Jaaaaaaaaaaaa, es ist Freitag der 13.!! Also nicht auf schwarze Katzen treten, links überschlagend mit dem rechten Bein aufstehen und dreimal hinter sich gespuckt, dann geht an dem Tag auch nichts schief.

Ich möchte an dieser Stelle unserem Kameraden Karsten danken, der sich aus einer Vielzahl von Themenwünschen, immer wieder sehr fachspezifisch vorbereitet. Im Topf sind noch viele Themenvorschläge, so wie „Schrauben mit Nüssen“, „blind nieten und stur schweißen“, „Klanganalytik beim zweiten Takt“, „Lederpflege am Moped und daheim“, „Frühjahrsputz für unsere Zugvögel“!

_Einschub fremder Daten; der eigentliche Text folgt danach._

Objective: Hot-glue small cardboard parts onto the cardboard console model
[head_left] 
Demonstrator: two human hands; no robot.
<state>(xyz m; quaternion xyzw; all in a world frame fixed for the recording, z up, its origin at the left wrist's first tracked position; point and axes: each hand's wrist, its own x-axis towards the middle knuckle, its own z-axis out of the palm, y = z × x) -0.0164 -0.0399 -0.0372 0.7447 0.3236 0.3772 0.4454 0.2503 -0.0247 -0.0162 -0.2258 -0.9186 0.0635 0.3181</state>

Ich gebe zu, manches Thema scheint anfangs sehr lustig aber bei intensiver Studie der Materie ergibt sich ein Forschungsfeld, nehmen wir nur „Lederpflege leicht gemacht“! Früher bei den Kameraden Kradmeldern war es unabdingbar sein Lederzeug zu pflegen. Für jedes Einsatzszenario gab es spezielles Lederpflegemittel, so wurde beim Stellungskampf Gleitfett verwendet, um im Gelände in tiefster Gangart die Fortbewegung zu erleichtern. Bei aktivem Beschuss diente das Kugelhagelfett als Schutz und sollte die Kugeln vom Körper wegflutschen lassen. Kettenfett wurde bei den Feldgendarmen benutzt, dagegen die Verwendung von Kontaktfett brachte nicht den gewünschten Erfolg, vielmehr hatte es negative Auswirkung. Ähmmm, es kam zu erhöhten medizinischen Nachversorgungen …. mehr möchte ich nicht ausführen, da doch einige junge Leser unter uns noch nicht das Elterngespräch absolviert haben.
Der Neuzeit geschuldet werden einige Jungens heute nicht mehr wissen was Kradmelder sind, da ihnen der aktive Bezug zum Ehrendienst fehlt und sie sich dem Zivildienst verschrieben haben. Töricht wer da denkt sie seien mit Kriechfett am Werk gewesen. Nein, auch diese jungen Leute haben einen Ehrendienst geleistet und wichtige Tätigkeiten verrichtet, da durch den Aufwuchs der Planstellen einfach das Personal in den Betrieben und Kombinaten fehlte. Oh, oh, ich drohe wieder abzuschweifen und das Rad der Geschichte neu zu zentrieren. Lassen wir das lieber.

Nun ja, flug`s sind wir jetzt auch am Ende angekommen und die Mine meines Genexkugelschreiber hat sich geleert. Ich wünsche uns allen ein erfolgreiches Jahr und hoffe auf viele erlebnisreiche Momente. Somit verbleibe ich mit einem lieben Gruß aus dem Schwalbennest.